Dressed in a floor-length white gown with a diamond harp brooch glittering on her shoulder, the queen floored the assembled dignitaries when she began by addressing Irish President Mary McAleese and the audience in Irish.
Photo: EPA
“Wow,” McAleese exclaimed as the room burst into a spontaneous round of applause.
In her four-day state visit, the first by a British monarch since Ireland won its independence from London in 1921, the queen has shown a determination to address the bloody past and offer powerful gestures of reconciliation.
Her speech stopped short of an apology for British brutality, but its reference to “being able to bow to the past, but not be bound by it” struck the right note with Irish people, many of whom believe the country needs to leave its troubled relationship with Britain behind.
The queen, whose cousin was killed by militant Irish nationalists in 1979, also alluded to her own loss in an address that was watched in living rooms across the nation.
“These events have touched us all, many of us personally, and are a painful legacy,” she said.
Just hours earlier, the queen undertook one of the most daring diplomatic engagements of her 59-year reign when she stepped into Ireland’s Croke Park, scene of a massacre by British troops.
In a gesture that summed up how far relations between Ireland and its former colonial master have come, the queen was brought into Croke Park through the Hogan Stand, named after a player killed on “Bloody Sunday” nearly a century ago.
She met players, chatted about Irish sport, and was entertained by a marching band and traditional dancing, although the seats around the vast stadium were empty — a reflection of the tight security around the trip.
“It’ll put some demons to rest, bring a bit of closure,” said Phil Dolwer, 32, a chef working in a cafe around the corner from Croke Park. “The time is right.”
A 1998 deal ending Irish nationalists’ guerrilla war in Northern Ireland paved the way for the queen’s visit, but the threat from dissident nationalists has meant security is tighter than on trips to other countries. There are no public walkabouts and streets around venues have been cleared of onlookers.
Before guests at Dublin Castle tucked into a dinner of cured salmon, rib of beef and strawberries and cream, about 500m away a crowd of up to 100 people threw rocks and fireworks at police officers.
“It doesn’t matter what she says, her army is still in this country,” said Sean Keogh, a 21-year-old history student.
Guests at the state dinner included political leaders from north and south of the Irish border, as well as Brian O’Driscoll, Ireland’s rugby captain, Willie Walsh, the Irishman at the helm of British Airways, and Seamus Heaney, a Nobel Prize winner for literature.
Leaders of Sinn Fein, the largest nationalist party in Northern Ireland and an opponent of continuing British involvement in the province, did not attend.
Even a few years ago, the presence of the queen, the commander in chief of British armed forces, in Croke Park would have been too much for many Irish people.
The stadium is an iconic place for nationalists.
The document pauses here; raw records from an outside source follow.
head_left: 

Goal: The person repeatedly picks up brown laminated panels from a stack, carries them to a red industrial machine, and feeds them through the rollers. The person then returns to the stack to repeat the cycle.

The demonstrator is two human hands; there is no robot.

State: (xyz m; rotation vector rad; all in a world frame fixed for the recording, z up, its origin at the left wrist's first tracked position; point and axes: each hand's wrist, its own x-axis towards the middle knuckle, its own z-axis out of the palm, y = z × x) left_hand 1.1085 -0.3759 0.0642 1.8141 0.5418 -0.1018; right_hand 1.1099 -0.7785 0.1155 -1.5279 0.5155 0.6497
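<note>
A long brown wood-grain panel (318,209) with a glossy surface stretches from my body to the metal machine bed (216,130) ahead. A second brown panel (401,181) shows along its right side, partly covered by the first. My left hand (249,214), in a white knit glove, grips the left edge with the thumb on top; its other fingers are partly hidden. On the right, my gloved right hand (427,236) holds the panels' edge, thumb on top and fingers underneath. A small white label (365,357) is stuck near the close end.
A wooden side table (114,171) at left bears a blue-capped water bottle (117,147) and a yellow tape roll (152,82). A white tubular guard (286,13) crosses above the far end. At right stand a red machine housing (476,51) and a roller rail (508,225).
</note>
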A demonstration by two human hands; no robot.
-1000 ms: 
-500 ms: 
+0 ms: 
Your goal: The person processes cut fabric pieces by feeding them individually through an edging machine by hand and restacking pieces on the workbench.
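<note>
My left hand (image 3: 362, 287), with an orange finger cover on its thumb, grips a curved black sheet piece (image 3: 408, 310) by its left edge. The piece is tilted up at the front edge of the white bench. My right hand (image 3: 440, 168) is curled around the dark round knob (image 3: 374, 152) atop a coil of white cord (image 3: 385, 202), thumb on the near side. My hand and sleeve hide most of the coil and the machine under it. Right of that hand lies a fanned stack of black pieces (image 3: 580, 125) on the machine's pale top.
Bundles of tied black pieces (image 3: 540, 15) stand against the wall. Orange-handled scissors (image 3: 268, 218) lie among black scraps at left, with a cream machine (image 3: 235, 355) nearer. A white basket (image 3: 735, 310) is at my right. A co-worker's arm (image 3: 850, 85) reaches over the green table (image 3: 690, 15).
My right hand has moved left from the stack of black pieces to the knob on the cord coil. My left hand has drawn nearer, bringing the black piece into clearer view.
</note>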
In 1920, during Ireland’s war for independence, British troops opened fire on a crowd there after 14 British intelligence officers were killed in the city the night before.
Fourteen civilians, one aged 10, were killed and “Bloody Sunday,” a rallying cry for the nationalist cause, was born.
Peace in Northern Ireland and British Prime Minister David Cameron’s apology last year for Northern Ireland’s “Bloody Sunday” in 1972, when British troops killed 13 protesters, cleared the way for the queen to visit.